BRIEF: Reproduce every entry exactly and leave its pictures out.
*** Block opens ***
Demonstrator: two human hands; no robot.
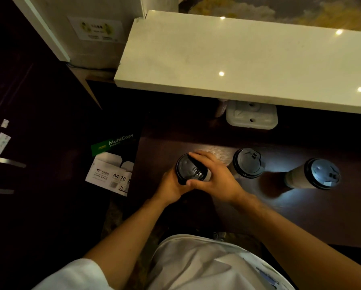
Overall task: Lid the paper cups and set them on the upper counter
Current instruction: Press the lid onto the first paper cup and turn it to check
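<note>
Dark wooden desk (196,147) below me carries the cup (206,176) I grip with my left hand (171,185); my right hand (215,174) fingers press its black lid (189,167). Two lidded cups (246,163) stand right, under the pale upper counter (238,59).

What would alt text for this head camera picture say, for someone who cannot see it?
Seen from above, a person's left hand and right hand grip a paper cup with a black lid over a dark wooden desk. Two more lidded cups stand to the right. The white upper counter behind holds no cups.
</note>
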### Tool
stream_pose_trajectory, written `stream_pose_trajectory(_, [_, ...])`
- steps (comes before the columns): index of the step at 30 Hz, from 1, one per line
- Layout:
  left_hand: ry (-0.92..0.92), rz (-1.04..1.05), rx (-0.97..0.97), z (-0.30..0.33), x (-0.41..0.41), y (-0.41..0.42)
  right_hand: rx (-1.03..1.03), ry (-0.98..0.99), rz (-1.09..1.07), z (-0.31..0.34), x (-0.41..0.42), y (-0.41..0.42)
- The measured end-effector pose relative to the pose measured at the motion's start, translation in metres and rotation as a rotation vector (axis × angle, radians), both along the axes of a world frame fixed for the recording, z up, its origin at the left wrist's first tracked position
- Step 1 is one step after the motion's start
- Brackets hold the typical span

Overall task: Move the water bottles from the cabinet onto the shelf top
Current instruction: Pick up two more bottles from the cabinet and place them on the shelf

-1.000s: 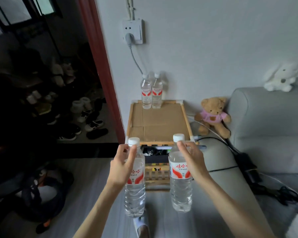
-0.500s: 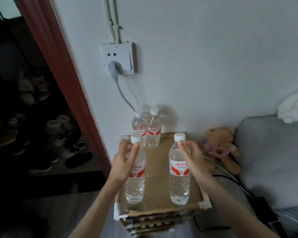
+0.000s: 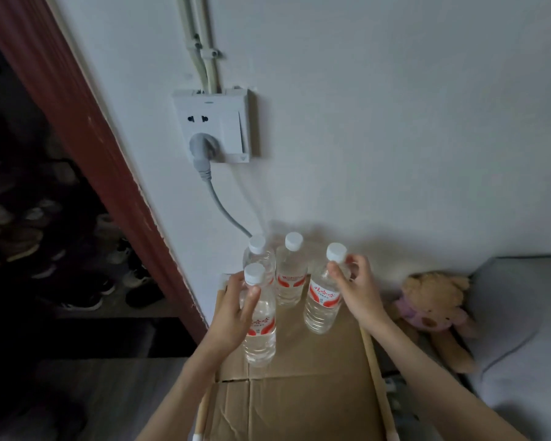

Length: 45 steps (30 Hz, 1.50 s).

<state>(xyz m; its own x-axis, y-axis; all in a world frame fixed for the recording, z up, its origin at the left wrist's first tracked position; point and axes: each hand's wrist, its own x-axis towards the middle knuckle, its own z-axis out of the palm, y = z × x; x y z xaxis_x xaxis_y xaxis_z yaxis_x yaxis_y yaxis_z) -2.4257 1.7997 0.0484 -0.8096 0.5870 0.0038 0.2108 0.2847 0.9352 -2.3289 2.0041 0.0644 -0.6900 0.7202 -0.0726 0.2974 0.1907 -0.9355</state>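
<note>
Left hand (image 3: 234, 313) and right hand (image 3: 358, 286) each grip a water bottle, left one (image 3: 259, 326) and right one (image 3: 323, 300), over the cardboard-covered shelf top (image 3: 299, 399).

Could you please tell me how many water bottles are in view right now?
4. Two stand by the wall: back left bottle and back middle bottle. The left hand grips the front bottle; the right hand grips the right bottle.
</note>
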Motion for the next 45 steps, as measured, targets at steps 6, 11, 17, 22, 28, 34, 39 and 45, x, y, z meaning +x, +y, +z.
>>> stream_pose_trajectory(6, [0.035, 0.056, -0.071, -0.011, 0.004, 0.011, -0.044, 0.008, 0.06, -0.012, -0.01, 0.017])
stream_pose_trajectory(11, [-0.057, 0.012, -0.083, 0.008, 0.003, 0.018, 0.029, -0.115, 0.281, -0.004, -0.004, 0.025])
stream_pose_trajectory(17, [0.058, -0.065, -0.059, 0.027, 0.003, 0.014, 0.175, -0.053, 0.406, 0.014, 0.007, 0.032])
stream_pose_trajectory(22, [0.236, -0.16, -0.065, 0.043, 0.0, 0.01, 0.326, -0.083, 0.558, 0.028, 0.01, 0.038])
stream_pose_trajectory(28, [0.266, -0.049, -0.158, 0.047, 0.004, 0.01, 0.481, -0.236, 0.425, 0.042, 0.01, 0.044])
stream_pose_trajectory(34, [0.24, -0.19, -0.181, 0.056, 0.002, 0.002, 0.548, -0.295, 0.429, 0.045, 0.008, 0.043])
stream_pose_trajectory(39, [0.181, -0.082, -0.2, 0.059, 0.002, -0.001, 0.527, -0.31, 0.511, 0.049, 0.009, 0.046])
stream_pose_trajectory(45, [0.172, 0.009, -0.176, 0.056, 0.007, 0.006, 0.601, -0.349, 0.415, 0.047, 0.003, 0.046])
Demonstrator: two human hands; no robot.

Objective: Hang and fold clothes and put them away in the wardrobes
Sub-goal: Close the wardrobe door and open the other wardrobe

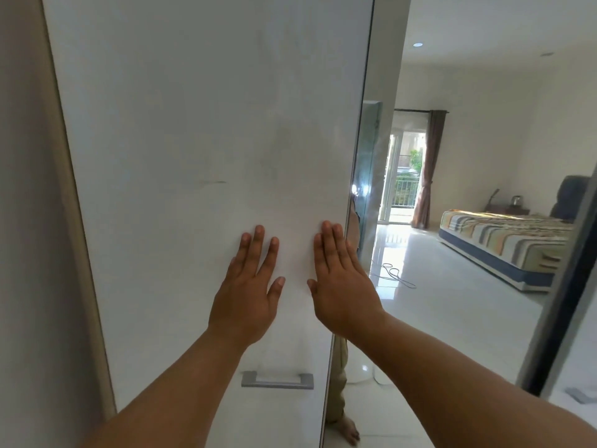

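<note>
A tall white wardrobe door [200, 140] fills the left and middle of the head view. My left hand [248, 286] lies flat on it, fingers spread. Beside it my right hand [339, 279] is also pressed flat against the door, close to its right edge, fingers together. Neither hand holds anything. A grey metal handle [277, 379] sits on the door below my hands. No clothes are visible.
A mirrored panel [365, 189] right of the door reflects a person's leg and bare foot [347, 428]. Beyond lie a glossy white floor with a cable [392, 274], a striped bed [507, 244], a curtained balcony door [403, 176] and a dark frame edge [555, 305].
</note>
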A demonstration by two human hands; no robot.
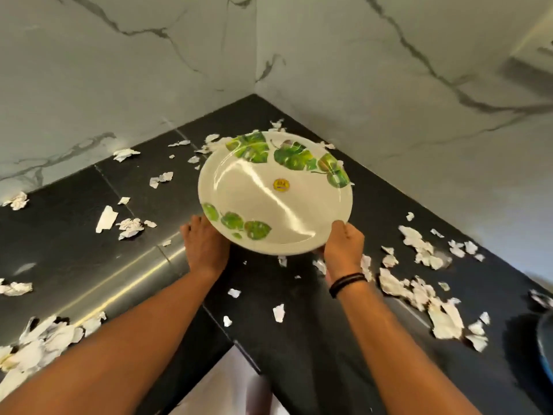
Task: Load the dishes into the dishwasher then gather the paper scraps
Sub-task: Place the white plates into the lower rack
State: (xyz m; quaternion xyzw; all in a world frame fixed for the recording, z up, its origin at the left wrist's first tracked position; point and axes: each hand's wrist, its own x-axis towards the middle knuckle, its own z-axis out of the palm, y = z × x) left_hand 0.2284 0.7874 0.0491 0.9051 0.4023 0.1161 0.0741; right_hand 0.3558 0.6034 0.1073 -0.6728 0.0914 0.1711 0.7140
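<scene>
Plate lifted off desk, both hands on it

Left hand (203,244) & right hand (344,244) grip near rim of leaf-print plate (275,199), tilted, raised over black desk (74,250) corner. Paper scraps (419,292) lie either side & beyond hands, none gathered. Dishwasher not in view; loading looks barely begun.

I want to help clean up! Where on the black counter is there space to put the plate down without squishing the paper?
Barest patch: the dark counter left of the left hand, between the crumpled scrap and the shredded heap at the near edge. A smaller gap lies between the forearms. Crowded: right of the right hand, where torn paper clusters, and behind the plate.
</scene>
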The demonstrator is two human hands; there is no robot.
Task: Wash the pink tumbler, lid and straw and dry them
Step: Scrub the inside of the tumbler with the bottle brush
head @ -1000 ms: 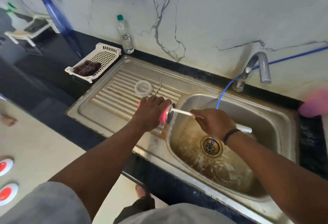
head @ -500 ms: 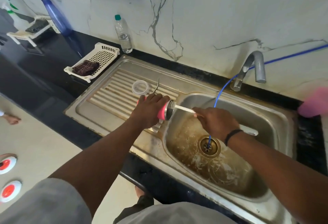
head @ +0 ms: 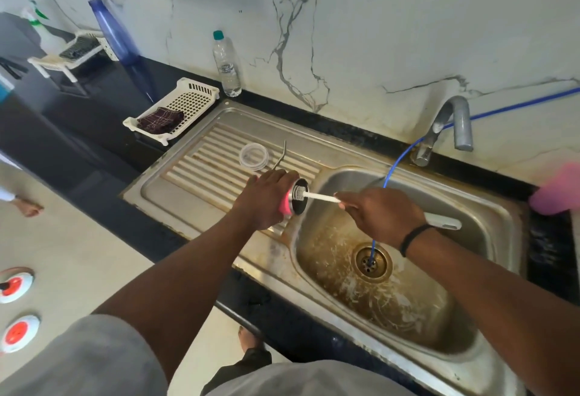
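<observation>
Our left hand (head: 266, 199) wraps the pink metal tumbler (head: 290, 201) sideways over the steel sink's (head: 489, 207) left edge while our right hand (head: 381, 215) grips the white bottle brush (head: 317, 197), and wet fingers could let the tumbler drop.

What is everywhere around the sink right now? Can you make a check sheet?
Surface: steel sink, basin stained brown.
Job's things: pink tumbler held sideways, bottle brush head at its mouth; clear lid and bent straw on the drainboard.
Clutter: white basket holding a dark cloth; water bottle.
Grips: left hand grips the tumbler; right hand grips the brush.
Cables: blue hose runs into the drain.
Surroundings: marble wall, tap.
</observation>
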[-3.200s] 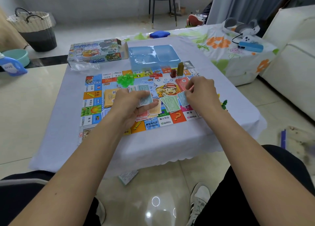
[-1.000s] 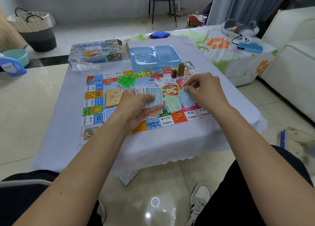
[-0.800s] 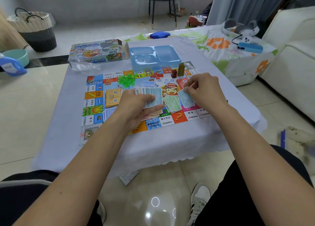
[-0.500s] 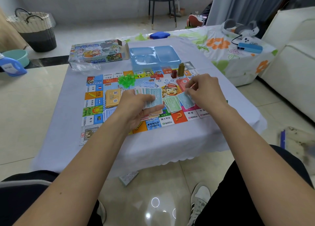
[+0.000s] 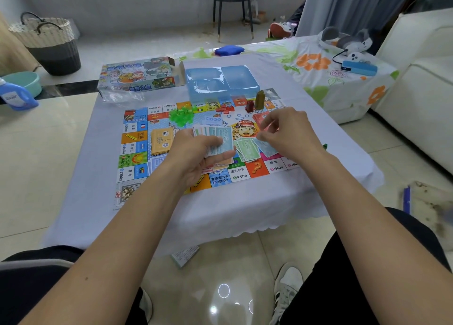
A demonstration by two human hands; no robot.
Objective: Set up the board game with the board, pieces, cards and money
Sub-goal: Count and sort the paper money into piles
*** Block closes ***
EXERCISE RESULT:
Demonstrator: two human hands; no robot.
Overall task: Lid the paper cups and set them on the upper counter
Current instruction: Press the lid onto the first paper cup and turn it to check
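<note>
Dark wooden desk (196,147) below me carries the cup (206,176) I grip with my left hand (171,185); my right hand (215,174) fingers press its black lid (189,167). Two lidded cups (246,163) stand right, under the pale upper counter (238,59).

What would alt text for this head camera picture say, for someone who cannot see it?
Seen from above, a person's left hand and right hand grip a paper cup with a black lid over a dark wooden desk. Two more lidded cups stand to the right. The white upper counter behind holds no cups.
</note>
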### Tool
stream_pose_trajectory, written `stream_pose_trajectory(_, [_, ...])`
- steps (comes before the columns): index of the step at 30 Hz, from 1, one per line
- Layout:
  left_hand: ry (-0.92..0.92), rz (-1.04..1.05), rx (-0.97..0.97), z (-0.30..0.33), x (-0.41..0.41), y (-0.41..0.42)
  right_hand: rx (-1.03..1.03), ry (-0.98..0.99), rz (-1.09..1.07), z (-0.31..0.34), x (-0.41..0.42), y (-0.41..0.42)
- The measured end-effector pose relative to the pose measured at the motion's start, translation in metres and rotation as a rotation vector (axis × angle, radians), both along the axes of a world frame fixed for the recording, z up, its origin at the left wrist's first tracked position
- Step 1 is one step after the motion's start
- Brackets hold the typical span

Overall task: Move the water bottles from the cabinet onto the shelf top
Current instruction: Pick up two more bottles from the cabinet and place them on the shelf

-1.000s: 
-0.500s: 
+0.000s: 

Length: 45 steps (30 Hz, 1.50 s).

<state>(xyz m; its own x-axis, y-axis; all in a world frame fixed for the recording, z up, its origin at the left wrist's first tracked position; point and axes: each hand's wrist, its own x-axis towards the middle knuckle, its own z-axis out of the palm, y = z × x; x y z xaxis_x xaxis_y xaxis_z yaxis_x yaxis_y yaxis_z) -2.4257 1.7997 0.0484 -0.8096 0.5870 0.0038 0.2108 0.2847 0.9352 -2.3289 2.0041 0.0644 -0.6900 0.7202 -0.0726 0.2974 0.1907 -0.9355</state>
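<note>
Left hand (image 3: 234, 313) and right hand (image 3: 358, 286) each grip a water bottle, left one (image 3: 259, 326) and right one (image 3: 323, 300), over the cardboard-covered shelf top (image 3: 299, 399).

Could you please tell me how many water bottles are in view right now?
4. Two stand by the wall: back left bottle and back middle bottle. The left hand grips the front bottle; the right hand grips the right bottle.
</note>
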Motion for the next 45 steps, as measured, targets at steps 6, 11, 17, 22, 28, 34, 39 and 45, x, y, z meaning +x, +y, +z.
>>> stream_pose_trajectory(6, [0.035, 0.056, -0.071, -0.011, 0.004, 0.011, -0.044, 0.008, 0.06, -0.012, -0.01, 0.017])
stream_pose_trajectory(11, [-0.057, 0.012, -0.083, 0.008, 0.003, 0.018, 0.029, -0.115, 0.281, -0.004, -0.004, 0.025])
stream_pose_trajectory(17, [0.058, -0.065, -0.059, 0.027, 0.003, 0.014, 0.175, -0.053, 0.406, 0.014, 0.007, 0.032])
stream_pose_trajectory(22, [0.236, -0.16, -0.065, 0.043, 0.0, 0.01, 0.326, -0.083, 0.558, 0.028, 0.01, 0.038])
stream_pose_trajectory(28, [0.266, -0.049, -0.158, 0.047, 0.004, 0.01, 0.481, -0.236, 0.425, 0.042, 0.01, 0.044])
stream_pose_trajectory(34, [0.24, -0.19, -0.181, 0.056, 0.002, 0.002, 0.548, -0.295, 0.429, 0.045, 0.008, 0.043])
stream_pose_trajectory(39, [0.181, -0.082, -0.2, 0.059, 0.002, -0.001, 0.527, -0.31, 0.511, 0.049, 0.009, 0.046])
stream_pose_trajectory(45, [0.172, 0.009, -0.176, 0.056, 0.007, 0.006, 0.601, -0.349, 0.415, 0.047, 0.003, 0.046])
Demonstrator: two human hands; no robot.

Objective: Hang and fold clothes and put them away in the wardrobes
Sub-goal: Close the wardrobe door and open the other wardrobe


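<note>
A tall white wardrobe door [200, 140] fills the left and middle of the head view. My left hand [248, 286] lies flat on it, fingers spread. Beside it my right hand [339, 279] is also pressed flat against the door, close to its right edge, fingers together. Neither hand holds anything. A grey metal handle [277, 379] sits on the door below my hands. No clothes are visible.
A mirrored panel [365, 189] right of the door reflects a person's leg and bare foot [347, 428]. Beyond lie a glossy white floor with a cable [392, 274], a striped bed [507, 244], a curtained balcony door [403, 176] and a dark frame edge [555, 305].
</note>
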A demonstration by two human hands; no robot.
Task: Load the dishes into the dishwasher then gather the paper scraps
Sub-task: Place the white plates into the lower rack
State: (xyz m; quaternion xyzw; all in a world frame fixed for the recording, z up, its origin at the left wrist's first tracked position; point and axes: each hand's wrist, its own x-axis towards the middle knuckle, its own z-axis out of the palm, y = z × x) left_hand 0.2284 0.7874 0.0491 0.9051 0.4023 0.1161 0.0741; right_hand 0.3558 0.6034 0.1073 -0.6728 0.0914 0.1711 0.7140
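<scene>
Plate lifted off desk, both hands on it

Left hand (203,244) & right hand (344,244) grip near rim of leaf-print plate (275,199), tilted, raised over black desk (74,250) corner. Paper scraps (419,292) lie either side & beyond hands, none gathered. Dishwasher not in view; loading looks barely begun.

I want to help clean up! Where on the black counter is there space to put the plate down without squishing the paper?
Barest patch: the dark counter left of the left hand, between the crumpled scrap and the shredded heap at the near edge. A smaller gap lies between the forearms. Crowded: right of the right hand, where torn paper clusters, and behind the plate.
</scene>
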The demonstrator is two human hands; there is no robot.
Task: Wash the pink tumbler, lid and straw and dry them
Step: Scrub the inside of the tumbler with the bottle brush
head @ -1000 ms: 
head @ -500 ms: 
head @ +0 ms: 
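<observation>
Our left hand (head: 266, 199) wraps the pink metal tumbler (head: 290, 201) sideways over the steel sink's (head: 489, 207) left edge while our right hand (head: 381, 215) grips the white bottle brush (head: 317, 197), and wet fingers could let the tumbler drop.

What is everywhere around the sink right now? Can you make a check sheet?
Surface: steel sink, basin stained brown.
Job's things: pink tumbler held sideways, bottle brush head at its mouth; clear lid and bent straw on the drainboard.
Clutter: white basket holding a dark cloth; water bottle.
Grips: left hand grips the tumbler; right hand grips the brush.
Cables: blue hose runs into the drain.
Surroundings: marble wall, tap.
</observation>
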[-3.200s] 
[-1.000s] 
[-0.800s] 
[-0.500s] 
[+0.000s] 
A demonstration by two human hands; no robot.
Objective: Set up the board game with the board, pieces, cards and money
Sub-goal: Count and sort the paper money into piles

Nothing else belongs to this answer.